* **Activity**
From the first line of the data down to and including the line with "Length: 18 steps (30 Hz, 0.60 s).", copy everything exactly, leaving out pictures.

* **Dataset section**
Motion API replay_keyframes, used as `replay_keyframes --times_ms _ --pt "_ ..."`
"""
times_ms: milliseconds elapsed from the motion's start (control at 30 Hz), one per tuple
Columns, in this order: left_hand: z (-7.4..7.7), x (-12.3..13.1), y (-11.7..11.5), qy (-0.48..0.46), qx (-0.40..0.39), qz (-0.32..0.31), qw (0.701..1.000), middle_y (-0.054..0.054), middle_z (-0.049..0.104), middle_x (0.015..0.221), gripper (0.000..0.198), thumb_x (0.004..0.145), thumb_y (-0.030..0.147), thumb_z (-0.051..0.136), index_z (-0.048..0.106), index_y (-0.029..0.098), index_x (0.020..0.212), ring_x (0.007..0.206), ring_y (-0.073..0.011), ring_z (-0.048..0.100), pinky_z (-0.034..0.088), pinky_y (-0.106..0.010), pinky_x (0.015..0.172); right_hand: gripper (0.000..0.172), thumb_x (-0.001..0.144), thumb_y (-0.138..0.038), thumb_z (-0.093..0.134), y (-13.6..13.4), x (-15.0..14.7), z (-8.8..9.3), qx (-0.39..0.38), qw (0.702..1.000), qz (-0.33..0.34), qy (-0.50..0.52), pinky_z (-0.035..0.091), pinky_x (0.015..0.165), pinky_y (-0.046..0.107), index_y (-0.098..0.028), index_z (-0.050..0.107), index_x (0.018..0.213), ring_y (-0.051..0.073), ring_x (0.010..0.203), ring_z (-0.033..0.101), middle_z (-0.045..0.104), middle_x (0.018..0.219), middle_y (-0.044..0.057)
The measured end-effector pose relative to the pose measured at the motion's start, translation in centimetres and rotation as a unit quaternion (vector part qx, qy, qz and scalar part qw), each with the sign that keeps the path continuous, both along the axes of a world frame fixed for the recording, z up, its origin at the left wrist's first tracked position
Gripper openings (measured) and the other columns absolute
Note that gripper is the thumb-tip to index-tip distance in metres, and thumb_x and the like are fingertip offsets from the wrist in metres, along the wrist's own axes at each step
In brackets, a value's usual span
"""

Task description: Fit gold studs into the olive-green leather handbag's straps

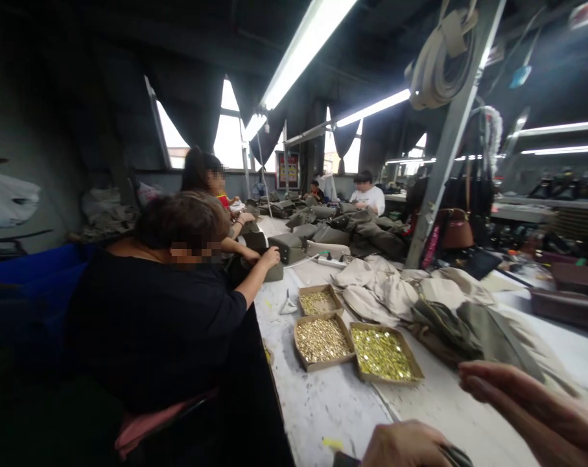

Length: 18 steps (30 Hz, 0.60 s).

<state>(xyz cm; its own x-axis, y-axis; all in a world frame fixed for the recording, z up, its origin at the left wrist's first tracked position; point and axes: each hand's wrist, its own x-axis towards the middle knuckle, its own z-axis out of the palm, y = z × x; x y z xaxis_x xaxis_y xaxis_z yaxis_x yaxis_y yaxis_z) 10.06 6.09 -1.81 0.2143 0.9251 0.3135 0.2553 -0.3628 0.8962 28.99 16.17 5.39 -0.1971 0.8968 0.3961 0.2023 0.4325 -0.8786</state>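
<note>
My left hand (404, 446) sits at the bottom edge, curled closed around a dark thing that is mostly cut off. My right hand (522, 399) reaches in from the lower right with its fingers stretched out toward the left and nothing in them. It hovers just in front of a pile of olive fabric pieces (473, 327). Beyond both hands, three cardboard trays lie on the white worktable (323, 402): one of bright gold metal bits (382, 353), one of paler gold bits (321, 339) and a smaller one (317, 301).
A person in a black shirt (162, 311) sits close on the left, working at the table. More people sit farther along. Beige fabric (386, 288) and olive bags (323, 237) cover the table behind. A slanted steel post (442, 162) rises at right.
</note>
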Motion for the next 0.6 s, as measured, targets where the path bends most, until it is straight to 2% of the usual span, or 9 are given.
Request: replay_keyframes --times_ms 67,133,200,300,400,600 --pt "0.5 0.7 -0.3 -0.04 -0.007 0.031 0.999 -0.006 0.078 0.112 0.014 0.083 0.022 0.07 0.083 0.024 0.087 0.105 -0.0238 0.072 0.055 -0.033 0.096 0.028 0.069 -0.048 0.084 -4.8 1.3 0.5 0.027 0.999 -0.004 0.027 0.065 0.068 0.022 -0.024 0.081 0.081 0.026 0.075 0.077 0.08 0.085 0.008" --pt "1.2 1.1 -0.5 -0.044 -0.024 0.066 0.997 -0.006 0.077 0.111 0.018 0.082 0.015 0.067 0.083 0.023 0.085 0.107 -0.0222 0.071 0.054 -0.033 0.099 0.018 0.08 -0.042 0.079 -8.8 1.4 0.6 -0.015 0.999 0.004 0.03 0.063 0.068 0.021 -0.023 0.079 0.08 0.022 0.074 0.076 0.079 0.083 0.006" --pt "1.6 0.9 -0.1 -0.017 -0.027 0.067 0.997 -0.007 0.076 0.116 0.019 0.085 0.017 0.064 0.082 0.023 0.087 0.111 -0.0229 0.07 0.053 -0.036 0.102 0.012 0.084 -0.035 0.078 -11.0 1.0 -0.2 -0.046 0.997 -0.011 0.06 0.061 0.07 0.021 -0.024 0.077 0.084 0.018 0.073 0.074 0.078 0.082 0.003" --pt "1.4 0.4 1.2 0.016 -0.019 0.063 0.998 -0.009 0.075 0.12 0.018 0.087 0.024 0.064 0.082 0.024 0.089 0.114 -0.0247 0.069 0.052 -0.041 0.106 0.006 0.09 -0.028 0.072 -12.3 0.8 -2.2 -0.06 0.994 -0.041 0.082 0.057 0.073 0.02 -0.024 0.076 0.088 0.016 0.078 0.072 0.077 0.085 0.001" --pt "1.2 0.3 1.5 0.041 -0.003 0.072 0.997 -0.009 0.075 0.12 0.016 0.087 0.027 0.065 0.081 0.024 0.088 0.113 -0.0258 0.07 0.054 -0.043 0.105 0.008 0.093 -0.024 0.068 -12.6 0.7 -4.1 -0.063 0.994 -0.045 0.082 0.053 0.076 0.02 -0.024 0.075 0.089 0.014 0.08 0.069 0.076 0.085 -0.001" --pt "1.6 0.7 0.9 0.087 0.043 0.074 0.993 -0.008 0.075 0.119 0.017 0.089 0.025 0.063 0.081 0.025 0.087 0.112 -0.0247 0.071 0.057 -0.041 0.101 0.007 0.092 -0.021 0.066 -11.7 -0.6 -6.1 -0.062 0.989 -0.054 0.126 0.049 0.077 0.02 -0.023 0.072 0.088 0.013 0.079 0.065 0.072 0.083 -0.003"
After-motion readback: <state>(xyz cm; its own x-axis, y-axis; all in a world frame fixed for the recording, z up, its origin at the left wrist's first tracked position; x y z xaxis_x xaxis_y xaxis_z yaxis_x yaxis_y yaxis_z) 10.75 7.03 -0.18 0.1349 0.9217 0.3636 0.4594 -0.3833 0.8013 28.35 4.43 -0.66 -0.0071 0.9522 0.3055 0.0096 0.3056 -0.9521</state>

* **Response**
Motion API replay_keyframes, used as `replay_keyframes --times_ms _ --pt "_ ..."`
"""
times_ms: milliseconds elapsed from the motion's start (control at 30 Hz), one per tuple
Columns, in this order: left_hand: z (-7.4..7.7), x (-12.3..13.1), y (-11.7..11.5), qy (-0.48..0.46), qx (-0.40..0.39), qz (-0.32..0.31), qw (0.701..1.000), middle_y (-0.054..0.054), middle_z (-0.049..0.104), middle_x (0.015..0.221), gripper (0.000..0.198), thumb_x (0.004..0.145), thumb_y (-0.030..0.147), thumb_z (-0.051..0.136), index_z (-0.048..0.106), index_y (-0.029..0.098), index_x (0.020..0.212), ring_x (0.007..0.206), ring_y (-0.073..0.011), ring_z (-0.048..0.100), pinky_z (-0.034..0.088), pinky_y (-0.106..0.010), pinky_x (0.015..0.172); right_hand: gripper (0.000..0.172), thumb_x (-0.001..0.144), thumb_y (-0.138..0.038), thumb_z (-0.093..0.134), y (-13.6..13.4), x (-15.0..14.7), z (-8.8..9.3), qx (-0.39..0.38), qw (0.702..1.000), qz (-0.33..0.34), qy (-0.50..0.52), pinky_z (-0.035..0.091), pinky_x (0.015..0.165), pinky_y (-0.046..0.107), index_y (-0.098..0.028), index_z (-0.050..0.107), index_x (0.018..0.213), ring_y (-0.051..0.073), ring_x (0.010..0.203), ring_z (-0.033..0.101), middle_z (-0.045..0.104), middle_x (0.018..0.219), middle_y (-0.044..0.057)
The measured end-effector pose relative to the pose measured at the motion's start, translation in centimetres and rotation as a unit quaternion (vector part qx, qy, qz and scalar part qw), each with the sign that keeps the path continuous, both along the axes of a world frame fixed for the recording, z up, its origin at the left wrist's first tracked position
Gripper openings (measured) and the other columns absolute
Note that gripper is the thumb-tip to index-tip distance in metres, and thumb_x and the like are fingertip offsets from the wrist in metres, along the wrist's own axes at each step
In brackets, a value's usual span
"""

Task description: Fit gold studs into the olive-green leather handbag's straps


Length: 18 steps (30 Hz, 0.60 s).

The output is complete as it stands.